#### [Work required]
Please transcribe the lines below exactly, and leave every image behind.

#### [Supplied information]
______

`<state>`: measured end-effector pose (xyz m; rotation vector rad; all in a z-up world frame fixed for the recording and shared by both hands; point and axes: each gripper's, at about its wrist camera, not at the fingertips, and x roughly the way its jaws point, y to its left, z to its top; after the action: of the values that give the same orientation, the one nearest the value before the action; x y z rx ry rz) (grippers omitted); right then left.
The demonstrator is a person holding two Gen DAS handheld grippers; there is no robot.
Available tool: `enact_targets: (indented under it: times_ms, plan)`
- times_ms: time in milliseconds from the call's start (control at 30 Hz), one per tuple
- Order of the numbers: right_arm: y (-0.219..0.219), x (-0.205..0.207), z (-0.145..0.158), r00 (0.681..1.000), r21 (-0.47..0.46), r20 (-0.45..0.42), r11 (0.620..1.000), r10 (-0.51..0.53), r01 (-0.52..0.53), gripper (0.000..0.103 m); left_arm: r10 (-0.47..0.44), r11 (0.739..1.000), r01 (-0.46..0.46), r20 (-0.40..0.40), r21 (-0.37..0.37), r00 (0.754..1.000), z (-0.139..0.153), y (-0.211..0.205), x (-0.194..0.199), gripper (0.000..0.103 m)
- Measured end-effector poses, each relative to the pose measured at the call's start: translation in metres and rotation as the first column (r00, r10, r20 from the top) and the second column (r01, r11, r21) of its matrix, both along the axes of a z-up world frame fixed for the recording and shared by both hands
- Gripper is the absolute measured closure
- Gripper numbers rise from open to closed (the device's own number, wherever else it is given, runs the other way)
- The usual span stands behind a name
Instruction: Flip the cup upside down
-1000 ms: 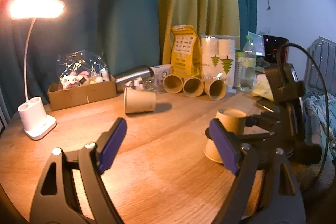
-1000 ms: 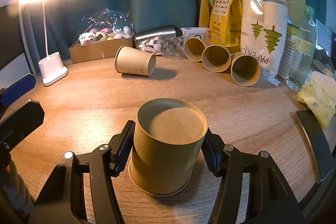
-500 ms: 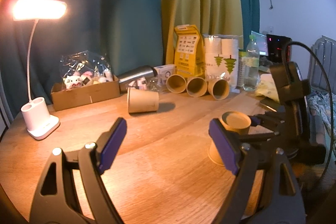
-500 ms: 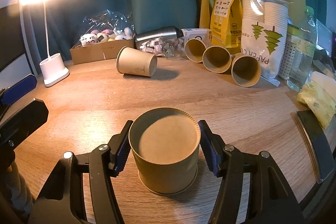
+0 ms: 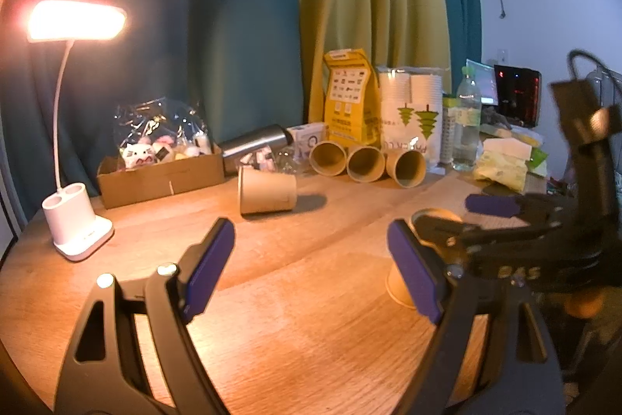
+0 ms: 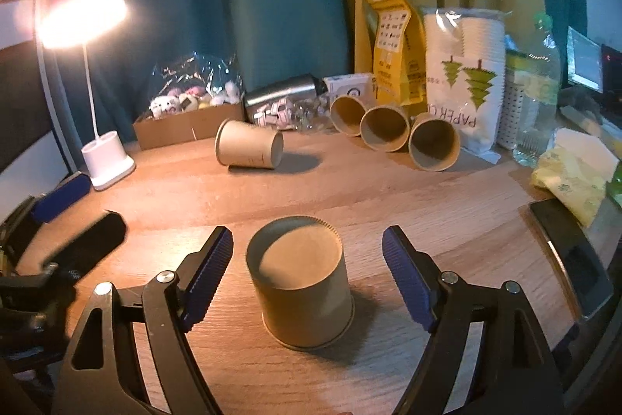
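The wooden bench [image 6: 447, 205] carries a lit desk lamp [image 6: 107, 162] at its left edge and three paper cups [image 6: 385, 133] lying on their sides in a row at the back. The right claw [image 6: 307, 275] stands wide, its blue pads [image 6: 208, 269] clear of the brown cup [image 6: 301, 282] resting upside down between them. The left claw [image 5: 311, 267] also gapes wide, holding nothing.

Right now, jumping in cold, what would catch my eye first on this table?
The brown paper cup standing upside down on the wooden table, between the open right gripper but untouched. Next, the lit desk lamp glowing at far left. Then four more cups lying on their sides near the curtain, one apart from the other three.
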<state>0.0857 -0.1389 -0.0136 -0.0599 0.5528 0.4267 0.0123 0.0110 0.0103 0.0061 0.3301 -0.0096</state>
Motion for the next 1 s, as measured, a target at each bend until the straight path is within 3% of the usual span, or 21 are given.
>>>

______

#### [Solution to this task]
`<state>`: measured end-effector pose (xyz m; rotation vector rad; all in a z-up world frame fixed for the recording and shared by both hands; point and axes: each gripper's, at about its wrist camera, not at the fingertips, and x roughly the way its jaws point, y to its left, z to its top; after the action: of the values that give the same orientation, the one nearest the value before the action; x y z rx ry rz) (grippers omitted); right then left.
The demonstrator is a person holding two Gen DAS handheld grippers; there is no robot.
Available tool: `enact_targets: (indented under it: times_ms, plan)`
- times_ms: time in milliseconds from the call's start (control at 30 Hz), one per tuple
- Order of the numbers: right_arm: y (-0.219..0.219), x (-0.205..0.207), z (-0.145..0.158), r00 (0.681..1.000), r21 (-0.47..0.46), r20 (-0.45..0.42), r11 (0.620..1.000), r10 (-0.51..0.53), r01 (-0.52..0.53), gripper (0.000..0.103 m); left_arm: r10 (-0.47..0.44), r11 (0.739..1.000), r01 (-0.46..0.46), r20 (-0.40..0.40), r21 (-0.37..0.37), r00 (0.754..1.000), z (-0.139..0.153), y (-0.211..0.205), x (-0.194..0.199), gripper (0.000..0.103 m)
- Measured end-effector poses, each relative to the pose measured at the call's start: translation in metres and rotation as the first column (r00, r10, r20 from the top) and the second column (r01, r11, r21) of its matrix, both along the axes of a z-up world frame fixed for the recording and shared by both hands
- Gripper is the absolute measured closure
- Gripper numbers rise from open to closed (the device's own number, wherever else it is given, runs the other way)
- The usual span stands behind a name
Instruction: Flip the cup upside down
-1000 ms: 
-1000 ms: 
-500 ms: 
-500 ms: 
+0 ms: 
+0 ms: 
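The wooden bench [image 6: 447, 205] carries a lit desk lamp [image 6: 107, 162] at its left edge and three paper cups [image 6: 385, 133] lying on their sides in a row at the back. The right claw [image 6: 307, 275] stands wide, its blue pads [image 6: 208, 269] clear of the brown cup [image 6: 301, 282] resting upside down between them. The left claw [image 5: 311, 267] also gapes wide, holding nothing.

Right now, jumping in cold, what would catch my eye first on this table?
The brown paper cup standing upside down on the wooden table, between the open right gripper but untouched. Next, the lit desk lamp glowing at far left. Then four more cups lying on their sides near the curtain, one apart from the other three.
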<state>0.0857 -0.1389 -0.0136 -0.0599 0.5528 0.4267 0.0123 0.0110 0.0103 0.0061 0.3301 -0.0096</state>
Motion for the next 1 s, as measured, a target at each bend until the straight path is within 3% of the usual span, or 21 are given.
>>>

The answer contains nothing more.